GOAL OF THE EXERCISE> After locating the line that holds "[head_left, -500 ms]", transcribe it and each following line to the end of the records, changing nothing and adding nothing.
----- DATA FOR ANALYSIS
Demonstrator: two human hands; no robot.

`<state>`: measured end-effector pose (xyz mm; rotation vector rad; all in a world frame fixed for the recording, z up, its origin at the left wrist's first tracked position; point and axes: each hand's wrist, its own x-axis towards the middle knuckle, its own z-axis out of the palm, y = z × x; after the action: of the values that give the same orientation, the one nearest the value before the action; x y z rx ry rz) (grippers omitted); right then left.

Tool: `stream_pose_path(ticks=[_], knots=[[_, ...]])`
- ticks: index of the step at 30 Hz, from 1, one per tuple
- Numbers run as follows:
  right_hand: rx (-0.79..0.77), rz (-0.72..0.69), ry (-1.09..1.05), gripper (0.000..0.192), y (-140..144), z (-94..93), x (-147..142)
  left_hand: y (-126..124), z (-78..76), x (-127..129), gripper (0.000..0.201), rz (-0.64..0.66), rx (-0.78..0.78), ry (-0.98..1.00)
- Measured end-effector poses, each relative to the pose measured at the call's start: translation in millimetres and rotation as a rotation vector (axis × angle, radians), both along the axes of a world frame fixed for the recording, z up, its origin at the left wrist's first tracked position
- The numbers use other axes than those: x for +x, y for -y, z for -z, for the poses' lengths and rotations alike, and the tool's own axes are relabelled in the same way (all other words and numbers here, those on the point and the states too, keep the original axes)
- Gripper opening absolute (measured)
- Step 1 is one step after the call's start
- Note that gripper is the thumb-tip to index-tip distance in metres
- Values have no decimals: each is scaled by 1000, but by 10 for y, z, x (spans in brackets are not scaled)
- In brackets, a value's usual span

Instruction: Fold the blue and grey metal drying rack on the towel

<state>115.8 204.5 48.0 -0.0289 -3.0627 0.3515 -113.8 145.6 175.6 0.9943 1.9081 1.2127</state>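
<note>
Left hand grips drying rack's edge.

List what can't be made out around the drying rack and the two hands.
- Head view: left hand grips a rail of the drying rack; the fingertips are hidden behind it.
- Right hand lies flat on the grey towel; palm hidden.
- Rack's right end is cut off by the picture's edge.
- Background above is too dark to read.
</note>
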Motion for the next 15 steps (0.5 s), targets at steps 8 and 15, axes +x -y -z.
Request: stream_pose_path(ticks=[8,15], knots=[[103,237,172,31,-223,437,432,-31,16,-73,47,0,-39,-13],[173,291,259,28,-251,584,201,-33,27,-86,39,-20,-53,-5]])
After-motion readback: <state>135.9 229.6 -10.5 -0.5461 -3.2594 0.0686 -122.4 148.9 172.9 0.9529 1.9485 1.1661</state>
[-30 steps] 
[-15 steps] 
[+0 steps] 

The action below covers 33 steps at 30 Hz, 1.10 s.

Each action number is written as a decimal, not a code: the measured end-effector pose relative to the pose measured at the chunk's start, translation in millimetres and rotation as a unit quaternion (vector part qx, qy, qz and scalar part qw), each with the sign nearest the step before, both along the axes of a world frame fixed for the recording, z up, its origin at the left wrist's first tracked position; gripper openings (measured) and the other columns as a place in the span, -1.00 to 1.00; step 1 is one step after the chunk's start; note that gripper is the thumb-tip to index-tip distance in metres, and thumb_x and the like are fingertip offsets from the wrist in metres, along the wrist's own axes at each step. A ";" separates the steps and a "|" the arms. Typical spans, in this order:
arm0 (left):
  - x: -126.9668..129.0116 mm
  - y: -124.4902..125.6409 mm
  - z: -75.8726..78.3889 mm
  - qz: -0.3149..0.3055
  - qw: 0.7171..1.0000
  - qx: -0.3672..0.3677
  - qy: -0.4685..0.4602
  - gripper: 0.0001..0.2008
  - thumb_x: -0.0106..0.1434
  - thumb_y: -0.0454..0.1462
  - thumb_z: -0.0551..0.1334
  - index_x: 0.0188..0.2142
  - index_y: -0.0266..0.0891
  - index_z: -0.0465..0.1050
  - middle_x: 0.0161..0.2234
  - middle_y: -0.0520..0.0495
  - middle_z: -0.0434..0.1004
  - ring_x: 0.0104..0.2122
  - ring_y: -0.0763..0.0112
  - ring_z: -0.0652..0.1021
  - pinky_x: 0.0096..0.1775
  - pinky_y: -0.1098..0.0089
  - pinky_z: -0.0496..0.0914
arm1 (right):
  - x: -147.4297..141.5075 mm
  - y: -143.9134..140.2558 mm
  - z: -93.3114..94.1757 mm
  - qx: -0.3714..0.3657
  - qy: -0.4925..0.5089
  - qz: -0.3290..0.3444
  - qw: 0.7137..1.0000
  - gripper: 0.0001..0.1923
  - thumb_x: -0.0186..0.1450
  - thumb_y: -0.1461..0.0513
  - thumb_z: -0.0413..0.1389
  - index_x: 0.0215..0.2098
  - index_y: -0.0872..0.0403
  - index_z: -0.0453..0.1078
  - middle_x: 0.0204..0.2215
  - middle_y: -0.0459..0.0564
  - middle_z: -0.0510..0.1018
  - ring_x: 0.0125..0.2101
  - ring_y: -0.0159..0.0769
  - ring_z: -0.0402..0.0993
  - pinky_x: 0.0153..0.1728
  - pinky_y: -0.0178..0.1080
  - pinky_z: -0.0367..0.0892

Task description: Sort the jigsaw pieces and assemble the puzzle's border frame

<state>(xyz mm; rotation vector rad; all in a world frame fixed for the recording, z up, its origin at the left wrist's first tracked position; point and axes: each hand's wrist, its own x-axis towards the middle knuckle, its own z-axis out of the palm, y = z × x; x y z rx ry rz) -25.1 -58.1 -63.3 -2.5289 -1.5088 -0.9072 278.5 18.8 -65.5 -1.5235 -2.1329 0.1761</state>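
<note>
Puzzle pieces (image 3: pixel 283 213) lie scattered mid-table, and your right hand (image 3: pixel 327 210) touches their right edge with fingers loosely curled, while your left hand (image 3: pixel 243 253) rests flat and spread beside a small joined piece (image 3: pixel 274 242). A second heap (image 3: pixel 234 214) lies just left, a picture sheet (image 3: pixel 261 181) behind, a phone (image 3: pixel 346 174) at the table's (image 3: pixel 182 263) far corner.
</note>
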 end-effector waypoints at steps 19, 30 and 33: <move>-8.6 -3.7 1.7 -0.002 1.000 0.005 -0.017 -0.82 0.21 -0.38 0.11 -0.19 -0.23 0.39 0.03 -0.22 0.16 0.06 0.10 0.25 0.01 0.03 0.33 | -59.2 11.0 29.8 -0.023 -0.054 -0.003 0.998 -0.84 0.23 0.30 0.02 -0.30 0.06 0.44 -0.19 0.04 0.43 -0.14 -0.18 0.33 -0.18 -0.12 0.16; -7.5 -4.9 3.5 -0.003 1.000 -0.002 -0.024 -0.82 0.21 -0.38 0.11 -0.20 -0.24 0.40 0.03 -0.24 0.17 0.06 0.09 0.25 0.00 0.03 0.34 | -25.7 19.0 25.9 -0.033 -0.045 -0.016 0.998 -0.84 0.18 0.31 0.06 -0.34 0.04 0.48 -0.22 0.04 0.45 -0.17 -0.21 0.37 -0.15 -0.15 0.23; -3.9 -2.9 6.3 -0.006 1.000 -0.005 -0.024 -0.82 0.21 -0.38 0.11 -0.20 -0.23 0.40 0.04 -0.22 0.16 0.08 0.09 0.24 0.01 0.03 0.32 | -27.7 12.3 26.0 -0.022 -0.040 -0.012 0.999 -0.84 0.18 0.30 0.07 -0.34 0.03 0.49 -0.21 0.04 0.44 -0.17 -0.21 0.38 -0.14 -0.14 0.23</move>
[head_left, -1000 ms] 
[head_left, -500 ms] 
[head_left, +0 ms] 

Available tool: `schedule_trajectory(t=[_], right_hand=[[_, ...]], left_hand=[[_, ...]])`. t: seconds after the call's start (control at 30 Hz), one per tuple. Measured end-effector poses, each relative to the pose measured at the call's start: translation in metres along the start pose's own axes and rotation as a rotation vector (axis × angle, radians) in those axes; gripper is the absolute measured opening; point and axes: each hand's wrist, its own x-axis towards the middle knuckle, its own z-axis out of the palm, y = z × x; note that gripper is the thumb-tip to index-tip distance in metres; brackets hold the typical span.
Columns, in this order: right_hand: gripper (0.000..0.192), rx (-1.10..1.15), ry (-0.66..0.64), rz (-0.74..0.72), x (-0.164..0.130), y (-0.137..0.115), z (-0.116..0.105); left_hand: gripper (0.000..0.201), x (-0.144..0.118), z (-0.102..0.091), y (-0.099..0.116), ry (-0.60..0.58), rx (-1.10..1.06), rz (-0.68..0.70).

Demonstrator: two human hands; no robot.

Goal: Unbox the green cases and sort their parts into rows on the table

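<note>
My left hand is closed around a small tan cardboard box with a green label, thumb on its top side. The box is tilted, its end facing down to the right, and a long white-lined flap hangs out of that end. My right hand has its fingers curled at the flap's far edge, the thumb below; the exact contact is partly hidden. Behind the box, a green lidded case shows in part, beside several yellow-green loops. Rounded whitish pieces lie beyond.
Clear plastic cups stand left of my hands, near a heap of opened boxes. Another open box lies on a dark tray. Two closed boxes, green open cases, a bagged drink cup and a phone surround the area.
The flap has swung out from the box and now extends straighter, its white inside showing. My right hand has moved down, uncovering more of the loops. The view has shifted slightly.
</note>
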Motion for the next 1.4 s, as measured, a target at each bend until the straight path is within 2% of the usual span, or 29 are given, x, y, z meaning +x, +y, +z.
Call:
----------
WRITTEN ANSWER>
[head_left, -500 ms] 
[head_left, +0 ms] 

Available tool: `schedule_trajectory(t=[_], right_hand=[[_, ...]], left_hand=[[_, ...]])`. t: seconds after the call's start (control at 30 Hz), one per tuple. Measured end-effector poses, each relative to the pose measured at the call's start: translation in metres along the start pose's own axes and rotation as a rotation vector (axis × angle, radians) in those axes; gripper is the absolute measured opening; point and axes: each hand's wrist, its own x-axis towards the middle knuckle, its own z-axis out of the palm, y = z × x; note that gripper is the thumb-tip to index-tip distance in metres; brackets hold the typical span.
Columns, in this order: right_hand: gripper (0.000..0.192), rx (-1.10..1.15), ry (-0.66..0.64), rz (-0.74..0.72), x (-0.164..0.130), y (-0.137..0.115), z (-0.116..0.105); left_hand: gripper (0.000..0.201), x (-0.144..0.118), z (-0.102..0.091), y (-0.099..0.116), ry (-0.60..0.58), rx (-1.10..1.06), rz (-0.68..0.70).

Demonstrator: two human hands; no robot.

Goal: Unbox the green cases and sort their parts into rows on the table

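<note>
My left hand is closed around a small tan cardboard box with a green label, thumb on its top side. The box is tilted, its end facing down to the right, and a long white-lined flap hangs out of that end. My right hand has its fingers curled at the flap's far edge, the thumb below; the exact contact is partly hidden. Behind the box, a green lidded case shows in part, beside several yellow-green loops. Rounded whitish pieces lie beyond.
Clear plastic cups stand left of my hands, near a heap of opened boxes. Another open box lies on a dark tray. Two closed boxes, green open cases, a bagged drink cup and a phone surround the area.
The flap has swung out from the box and now extends straighter, its white inside showing. My right hand has moved down, uncovering more of the loops. The view has shifted slightly.
</note>
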Motion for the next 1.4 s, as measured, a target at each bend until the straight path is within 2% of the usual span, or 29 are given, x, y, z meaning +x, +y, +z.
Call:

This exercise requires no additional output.